-
Notifications
You must be signed in to change notification settings - Fork 7
7: NAACCR XML and SAS
This page contains resources related to reading/writing NAACCR XML data files with SAS. The content of this page and any resources it links to are not officially endorsed by any standard setters (including the NAACCR organization).
Feel free to checkout this NAACCR 2018 oral presentation (PDF) about NAACCR XML and SAS.
The recommended way to handle NAACCR XML in SAS is to call a Java Archive (JAR) from the SAS program and let it do the work. Two macros were created (readNaaccrXml and writeNaaccrXml) to hide the complexity of interacting with Java code.
You will need to download the NAACCR XML SAS JAR file and macros and reference them in your SAS program. Those resources are included in the zipped distribution found on the release page of this GitHub project. After unzipping the file, you will find them in the "sas" folder of the installation.
You can also find the macros in this GitHub project, as well as some example programs (they are very similar to the examples listed on this page).
With the macros and JAR file available to the SAS program, a typical call to the read macro will look like this (the version of the JAR file might need to be updated):
%include "read_naaccr_xml_macro.sas";
%readNaaccrXml(
libpath="naaccr-xml-10.0-sas.jar",
sourcefile="synthetic-data_naaccr-240-incidence_10-tumors.xml",
naaccrversion="240",
recordtype="I",
dataset=fromxml,
items="patientIdNumber,primarySite"
);
Note that the only required parameters are the path to the library and the source file. Others have a default.

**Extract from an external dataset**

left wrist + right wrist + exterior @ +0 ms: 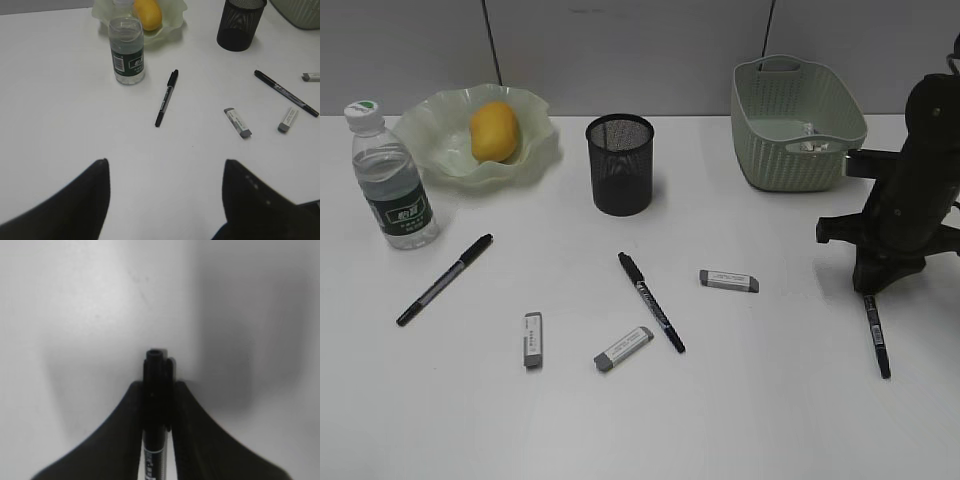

Here is another example that references a user-defined dictionary (note that multiple dictionaries need to be separated by a semi-column):
%include "read_naaccr_xml_macro.sas";
%readNaaccrXml(
libpath="naaccr-xml-10.0-sas.jar",
sourcefile="synthetic-data_naaccr-240-incidence_10-tumors_non-standard.xml",
naaccrversion="240",
recordtype="I",
dataset=fromxml,
items="patientIdNumber,primarySite,myVariable",
dictfile="my-dictionary.csv"
);
Here is a description of the available parameters:
- libpath: needs to point to the Java SAS library (path can be relative or absolute)
-
sourcefile: needs to point to the XML to import (path can be relative or absolute);
- if the path ends with ".gz" it will be processed as a GZIP compressed file
- if it ends with ".zip", every file inside the zip file will be processed (into the same SAS data set); the inner files can be compressed (".gz") or uncompressed.
- otherwise it will be processed as an uncompressed file
- naaccrversion should be one of the supported NAACCR versions provided as three digits: "140", "150", "160", etc... (this parameter is required, no default); make sure to provide the proper version or some items might be dropped during the reading process
- recordtype: should be "A", "M", "C" or "I" (required, no default); make sure to provide the proper type or some items might be dropped during the reading process
- dataset: should be the name of the dataset into which the data should be loaded (defaults to alldata)
- items: an optional list of items to read (any items not in the list will be ignored); if not provided, the data set will contain all standard items plus any non-standard items provided via the extra user-defined dictionary (if it was provided). Be aware that creating a data set containing all items will be MUCH slower than creating one for just a few items, and so if you only need a handful of items to do your analysis, it is strongly recommended to provide those items. There are two ways to provide the list: 1. Hard code the XML IDs in the SAS code, separate them with a comma: items="patientIdNumber,tumorRecordNumber,primarySite" 2. Provide the path (relative or absolute) to a CSV file: items="included-items.csv" The first line of the file must be headers; the XML IDs to include are expected to be found in the first column (the file can contain other columns); a simple file would look like this:
NAACCR_XML_ID
patientIdNumber
tumorRecordNumber
primarySite
- dictfile: path to an optional user-defined dictionary in CSV format (the free File*Pro software available on the SEER website can generate those files). Path can be relative or absolute; if relative, it will be computed from the directory containing the macro (in other words, the dictionary CSV file can be copied in the same directory as the macro and referenced by its filename only). Use semicolon to separate multiple paths if you need to provide more than one dictionary.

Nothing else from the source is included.